Se o objetivo da criação de moeda é reduzir ou eliminar a probabilidade de crises bancárias, o cidadão terá que abrir uma conta no Banco Central, identificada como no caso dos depósitos bancários. De acordo com a lógica dessa proposta, as crises bancárias são resultado da expansão do crédito criada pelos bancos. Estas são instituições alavancadas e inerentemente frágeis. Se os bancos centrais oferecessem depósitos à população na forma de moeda digital, a provisão de pagamentos seria desacoplada da provisão de crédito e, por essa lógica, a maioria das crises bancárias seria evitada.

Nessa perspectiva, a tecnologia passou a oferecer a possibilidade de desvincular a geração de depósitos da oferta de crédito; o que não é verdade, já que sempre poderia ser feito -segundo os neokeynesianos-, mas com depósitos no banco central transformando radicalmente o papel dos bancos comerciais e dos bancos centrais. Uma vez que os depósitos estão no BCRA, as corridas com as taxas de câmbio seriam impossíveis.

Existem várias alternativas nessa linha de propostas: os bancos tornam-se instituições de crédito que atraem seus recursos no mercado. Em outros, eles competem com os bancos centrais por depósitos. O que é certo é que as redes de segurança, como o seguro de depósito e o papel dos bancos centrais como credores de último recurso, seriam redundantes e poderiam ser eliminadas ou significativamente reduzidas.

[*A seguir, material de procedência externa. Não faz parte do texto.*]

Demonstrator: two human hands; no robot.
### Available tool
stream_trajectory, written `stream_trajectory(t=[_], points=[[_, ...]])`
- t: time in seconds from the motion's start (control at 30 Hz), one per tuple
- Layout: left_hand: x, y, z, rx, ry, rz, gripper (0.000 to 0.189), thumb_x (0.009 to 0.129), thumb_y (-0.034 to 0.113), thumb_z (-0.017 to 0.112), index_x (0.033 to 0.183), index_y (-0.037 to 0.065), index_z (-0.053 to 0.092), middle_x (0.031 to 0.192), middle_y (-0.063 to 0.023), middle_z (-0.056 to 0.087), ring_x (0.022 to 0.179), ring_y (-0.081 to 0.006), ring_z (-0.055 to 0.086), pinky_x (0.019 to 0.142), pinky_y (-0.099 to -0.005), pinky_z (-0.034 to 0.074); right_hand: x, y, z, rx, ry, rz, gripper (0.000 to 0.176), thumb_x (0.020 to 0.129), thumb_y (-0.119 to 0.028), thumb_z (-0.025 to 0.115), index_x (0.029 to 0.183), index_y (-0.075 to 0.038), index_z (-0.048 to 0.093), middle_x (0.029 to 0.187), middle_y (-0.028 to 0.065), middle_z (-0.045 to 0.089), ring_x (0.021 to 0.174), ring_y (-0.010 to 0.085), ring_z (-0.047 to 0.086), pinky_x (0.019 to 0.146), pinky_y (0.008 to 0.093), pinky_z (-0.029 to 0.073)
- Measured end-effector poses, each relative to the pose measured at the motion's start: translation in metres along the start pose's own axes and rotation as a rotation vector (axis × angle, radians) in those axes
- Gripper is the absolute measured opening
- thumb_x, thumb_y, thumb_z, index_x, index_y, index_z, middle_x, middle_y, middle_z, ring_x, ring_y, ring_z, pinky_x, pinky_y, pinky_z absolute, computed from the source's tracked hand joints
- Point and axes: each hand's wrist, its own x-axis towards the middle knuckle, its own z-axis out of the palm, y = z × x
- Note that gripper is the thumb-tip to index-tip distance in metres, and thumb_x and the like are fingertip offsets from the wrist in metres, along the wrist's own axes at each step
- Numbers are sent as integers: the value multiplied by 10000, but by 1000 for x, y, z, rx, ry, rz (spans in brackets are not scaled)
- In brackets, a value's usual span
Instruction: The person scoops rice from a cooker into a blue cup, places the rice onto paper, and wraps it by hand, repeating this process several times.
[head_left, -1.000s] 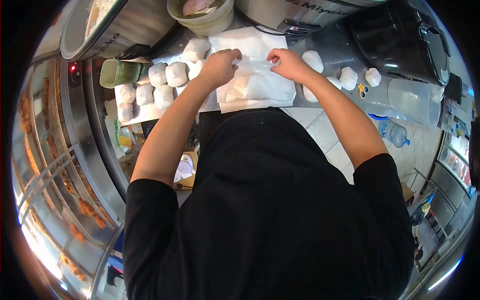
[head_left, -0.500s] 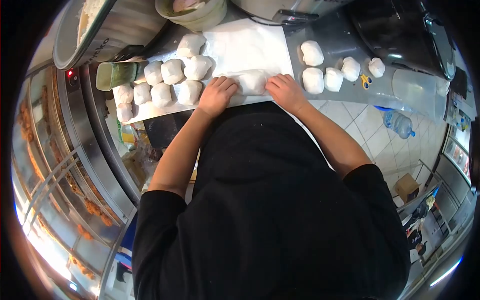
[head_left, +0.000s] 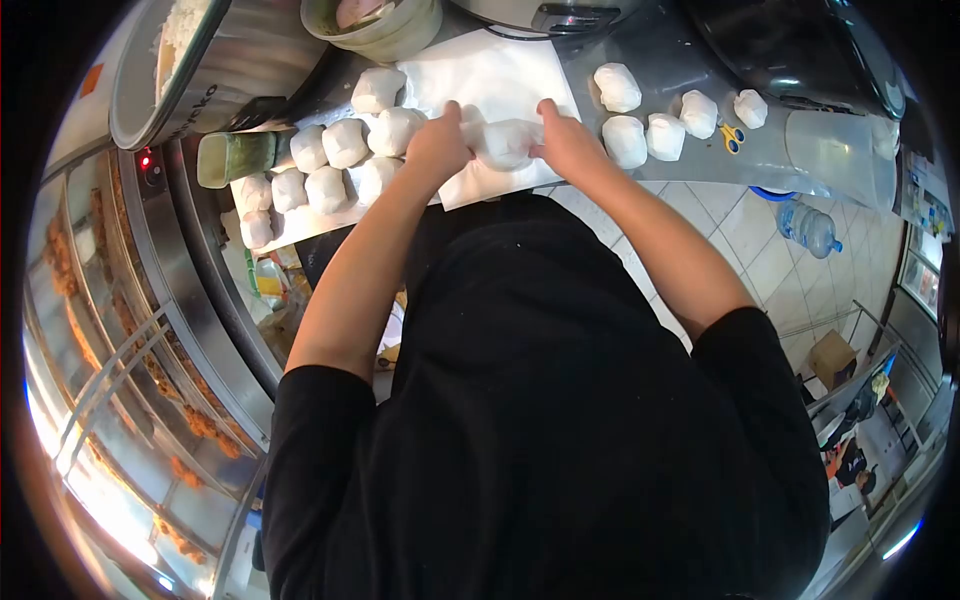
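A white paper-wrapped bundle [head_left: 503, 145] lies between my hands on a stack of white paper sheets [head_left: 500, 75]. My left hand [head_left: 440, 145] closes on the bundle's left end, thumb pointing up. Around its right end, my right hand [head_left: 568, 145] is closed in the same way. What is inside the paper is hidden. Just left of my left hand sit several finished-looking white wrapped bundles [head_left: 345, 143] in rows; my forearm partly covers one of them.
More wrapped bundles [head_left: 625, 142] stand on the metal counter [head_left: 655, 65] at right, near yellow-handled scissors [head_left: 733, 138]. A greenish tub [head_left: 237, 158] is at left, a bowl [head_left: 385, 35] at the back. A glass display case [head_left: 150, 380] borders the left; a water bottle [head_left: 810, 230] lies on the floor.
Both hands have shifted from fingers-over-the-top to gripping the bundle's ends with thumbs up. The paper sheets have turned slightly, and the bundle sits a little farther from my body.
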Motion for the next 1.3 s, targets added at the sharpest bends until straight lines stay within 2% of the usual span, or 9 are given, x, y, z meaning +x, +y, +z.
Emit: stream_trajectory(t=[0.1, 0.27, 0.43, 0.53, 0.73, 0.93, 1.1, 1.23, 1.3], points=[[11, 18, -7, 311, -29, 68, 337, 757, 209, 873, 933, -4, 679, 1053, -180, 755, 1059, -392, 715, 850, -485, 568, 17, 3, -4, -291, 102, -275, 395, 830, -206, 850, 1137, -34, 669, 1008, 220, 725, 1025, 434, 703, 884, 506, 549], [-4, 1, 1, 26, -22, 170, 134, 847, 101, 741, 905, 1, 672, 1083, -247, 713, 996, -432, 698, 841, -485, 567, 6, -7, -14, -156, -259, -107, 313, 867, -220, 802, 1123, -60, 721, 1182, 194, 668, 1120, 365, 692, 901, 460, 574], [-48, -13, 65, -323, 474, 236, 61, 867, 31, 693, 891, -11, 655, 984, -213, 656, 883, -413, 658, 777, -478, 552, -48, 27, 76, 163, 532, -299, 398, 908, -193, 742, 1276, -60, 671, 1265, 163, 657, 1036, 365, 685, 866, 454, 571], [-63, 0, 83, -259, 641, 341, 252, 896, -5, 645, 1137, -52, 705, 1147, -233, 651, 946, -400, 682, 894, -471, 549, -65, 5, 82, -22, 532, -271, 553, 937, -235, 723, 1417, -1, 577, 1419, 133, 567, 1188, 332, 598, 999, 451, 497], [-69, 30, 58, -504, 374, 216, 415, 928, 157, 622, 1250, -99, 676, 1245, -285, 696, 1129, -418, 687, 1003, -450, 526, -65, -5, 89, -162, 407, -120, 610, 927, -207, 703, 1475, 0, 534, 1551, 123, 456, 1318, 346, 485, 1088, 502, 388], [-64, 73, 28, -650, 85, -145, 615, 838, 322, 764, 1250, -107, 609, 1173, -272, 710, 1088, -369, 709, 932, -416, 562, -70, -3, 78, -95, 336, -96, 279, 923, -223, 653, 1086, -8, 726, 1559, 135, 423, 1390, 327, 432, 1147, 501, 346], [-28, 53, 55, -885, 96, -209, 908, 706, 259, 919, 1372, -72, 398, 1175, -273, 665, 1049, -326, 708, 890, -399, 594, -65, 6, 65, 30, 234, -61, 373, 952, -228, 634, 1231, 11, 697, 1498, 177, 442, 1379, 358, 437, 1150, 484, 353], [-56, 81, 31, -1506, 26, -128, 871, 810, 59, 873, 1459, -29, 298, 1373, -298, 540, 1148, -313, 654, 979, -385, 563, -59, 14, 42, 762, 335, -123, 506, 1061, -302, 515, 1468, -5, 550, 1419, 188, 547, 1322, 328, 509, 1133, 389, 377], [-66, 104, 28, -1418, 59, -59, 841, 855, 40, 847, 1484, -28, 293, 1320, -274, 598, 1143, -284, 656, 1022, -379, 538, -84, -9, -9, 1370, 212, 17, 525, 1086, -400, 490, 1447, -27, 569, 1348, 110, 617, 1303, 215, 514, 1113, 377, 384]])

O mais interessante sobre essa opção é o que os bancos centrais poderiam fazer com o dinheiro depositado. Empréstimos ao governo ou compra de dívida pública. Isso abriria a possibilidade de financiamento do setor público. Depósito em contas de pessoas físicas antes de expansões fiscais, devido a pandemia, por exemplo, sem usar. Compra de reservas, empréstimos a entidades financeiras para desenvolvimento. Uma grande janela de opções se abriria.

Por sua vez, na guerra cambial, o governo dos Estados Unidos impõe sanções econômicas aos países que não agem de acordo com a ordem dos Estados Unidos. Países como Rússia, Irã, Líbia, Coréia do Norte e Venezuela foram sancionados financeiramente e impedidos de utilizar o sistema SWIFT, ficando impossibilitados de importar e exportar no mercado internacional formal: nenhuma instituição financeira no mundo pode facilitar transações monetárias com estes países.

Tanto a Rússia quanto a China vêm implementando mecanismos para impulsionar e desenvolver suas transações comerciais em suas próprias moedas: rublos e yuans. Ambos reduziram significativamente suas reservas internacionais denominadas em dólares e as substituíram por ouro, euros e yuans. Da mesma forma, Rússia, China, Índia, Irã e Turquia têm proposto uma rede financeira global alternativa à SWIFT para evitar o controle dos EUA. Moedas virtuais apoiadas por bancos centrais poderiam ser uma alternativa, para escapar e negociar com meios de pagamento acordados pelos governos no que será central no futuro, acordos comerciais em suas próprias moedas e se eles forem melhores digitais.

Resta estudar os níveis de senhoriagem que os governos perderiam com essas emissões. E apesar de o dólar não ter mudado o nível mundial de sua demanda, também resta saber se sua hegemonia ainda está viva.